MRSA carriage isolates were genotyped (spa, SCCmec and multilocus sequence typing), resistance to 16 antimicrobials was determined and resistance and toxin genes were detected.

Results

MRSA carriage rates were higher (P < 0.01) on veal farms (calves, 64%; farmers, 72%) compared with on dairy (cows, 1%), beef (cows, 5%; farmers, 11%), broiler (pooled broths, 5%; farmers, 3%) and horticulture (farmers, 3%) farms. The intensity of animal contact was identified as a risk factor for human MRSA carriage.

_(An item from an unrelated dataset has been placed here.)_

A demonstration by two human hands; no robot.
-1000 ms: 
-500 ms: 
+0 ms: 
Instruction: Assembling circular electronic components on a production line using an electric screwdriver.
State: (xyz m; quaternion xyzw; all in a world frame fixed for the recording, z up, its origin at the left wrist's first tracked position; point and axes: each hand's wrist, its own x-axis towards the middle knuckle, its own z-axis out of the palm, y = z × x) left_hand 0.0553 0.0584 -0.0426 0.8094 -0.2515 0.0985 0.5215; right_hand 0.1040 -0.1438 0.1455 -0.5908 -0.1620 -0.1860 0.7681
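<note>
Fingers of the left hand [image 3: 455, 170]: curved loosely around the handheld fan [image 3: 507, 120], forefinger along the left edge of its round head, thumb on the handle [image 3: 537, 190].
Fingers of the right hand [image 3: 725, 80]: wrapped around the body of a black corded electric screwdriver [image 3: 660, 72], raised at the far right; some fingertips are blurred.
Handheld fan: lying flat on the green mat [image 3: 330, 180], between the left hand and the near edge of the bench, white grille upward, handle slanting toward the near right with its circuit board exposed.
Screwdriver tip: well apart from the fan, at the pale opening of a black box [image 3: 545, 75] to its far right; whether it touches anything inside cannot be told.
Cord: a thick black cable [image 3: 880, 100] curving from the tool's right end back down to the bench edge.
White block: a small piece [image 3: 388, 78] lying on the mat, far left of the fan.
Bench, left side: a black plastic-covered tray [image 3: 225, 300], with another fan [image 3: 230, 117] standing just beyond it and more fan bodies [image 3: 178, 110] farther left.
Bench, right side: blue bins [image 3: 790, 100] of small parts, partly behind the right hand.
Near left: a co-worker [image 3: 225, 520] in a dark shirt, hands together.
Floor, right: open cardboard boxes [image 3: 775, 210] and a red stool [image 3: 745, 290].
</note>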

The vast majority of MRSA (n = 344), including those from pigs, were CC398 (98%). SCCmec V(5C2), V(5C2&5)c, IV(2B) and IV(2B&5) predominated. MRSA CC130 and CC599 carrying mecC were detected in beef and dairy cattle. MRSA from veal calves were significantly more resistant than MRSA from pigs (P < 0.01). A few isolates, including mecC-carrying MRSA, harboured pyrogenic superantigen toxins. Human- and animal-derived MRSA from individual farms showed similar characteristics.

Conclusions

This systematic cross-sector survey revealed a high prevalence of multiresistant livestock-associated MRSA on Belgian veal calf farms as compared with other farm types. MRSA harbouring mecC was detected at a low frequency in beef and dairy cows, but not in humans.